The animal's brown glass eyes seemed to follow them as they passed. Terzibashjian led them into a cafe near the core of the market, a low-ceilinged room that looked as though it had been in continuous operation for centuries. Skinny boys in soiled white coats dodged between the crowded tables, balancing steel trays with bottles of Turk-Tuborg and tiny glasses of tea.

Case bought a pack of Yeheyuans from a vendor by the door. The Armenian was muttering to his Sanyo. `Come,' he said, `he is moving. Each night he rides the tunelto the bazaar to purchase his mixture from Ali. Your woman is close. Come.'

The alley was an old place, too old, the walls cut from blocks of dark stone. The pavement was uneven and smelled of a century's dripping gasoline, absorbed by ancient limestone. `Can't see shit,' he whispered to the Finn. `That's okay for sweetmeat,' the Finn said. `Quiet,' said Terzibashjian, too loudly.

Wood grated on stone or concrete. Ten meters down the alley, a wedge of yellow light fell across wet cobbles, widened. A figure stepped out and the door grated shut again, leaving the narrow place in darkness.
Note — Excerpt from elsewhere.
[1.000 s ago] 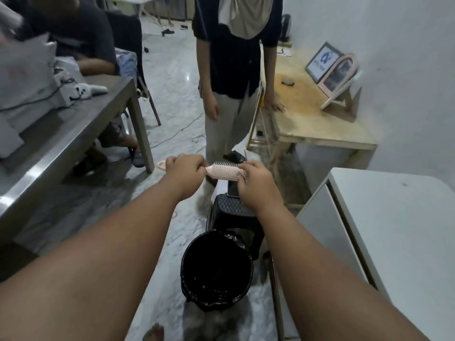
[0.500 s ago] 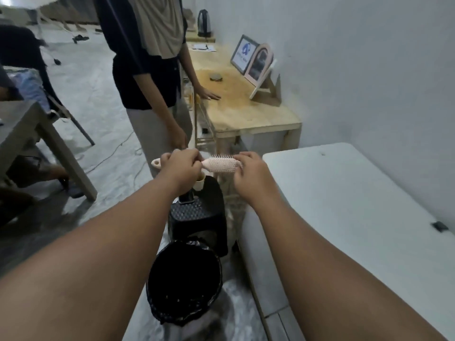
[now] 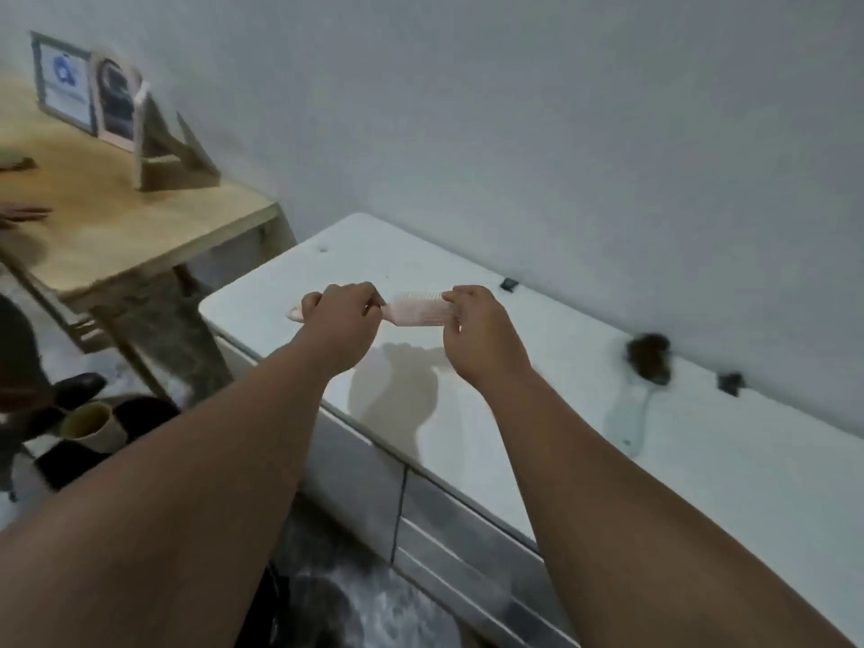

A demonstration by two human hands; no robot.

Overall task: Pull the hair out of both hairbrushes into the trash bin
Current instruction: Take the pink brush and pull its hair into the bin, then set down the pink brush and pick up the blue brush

Case shivered.

`Now,' Terzibashjian said, and a brilliant beam of white light, directed from the rooftop of the building opposite the market, pinned the slender figure beside the ancient wooden door in a perfect circle. Bright eyes darted left, right, and the man crumpled. Case thought someone had shot him; he lay face down, blond hair pale against the old stone, his limp hands white and pathetic.

The floodlight never wavered.

The back of the fallen man's jacket heaved and burst, blood splashing the wall and doorway. A pair of impossibly long, rope-tendoned arms flexed grayish-pink in the glare. The thing seemed to pull itself up out of the pavement, through the inert, bloody ruin that had been Riviera. It was two meters tall, stood on two legs, and seemed to be headless. Then it swung slowly to face them, and Case saw that it had a head, but no neck. It was eyeless, the skin gleaming a wet intestinal pink. The mouth, if it was a mouth, was circular, conical, shallow, and lined with a seething growth of hairs or bristles, glittering like black chrome. It kicked the rags of clothing and flesh aside and took a step, the mouth seeming to scan for them as it moved.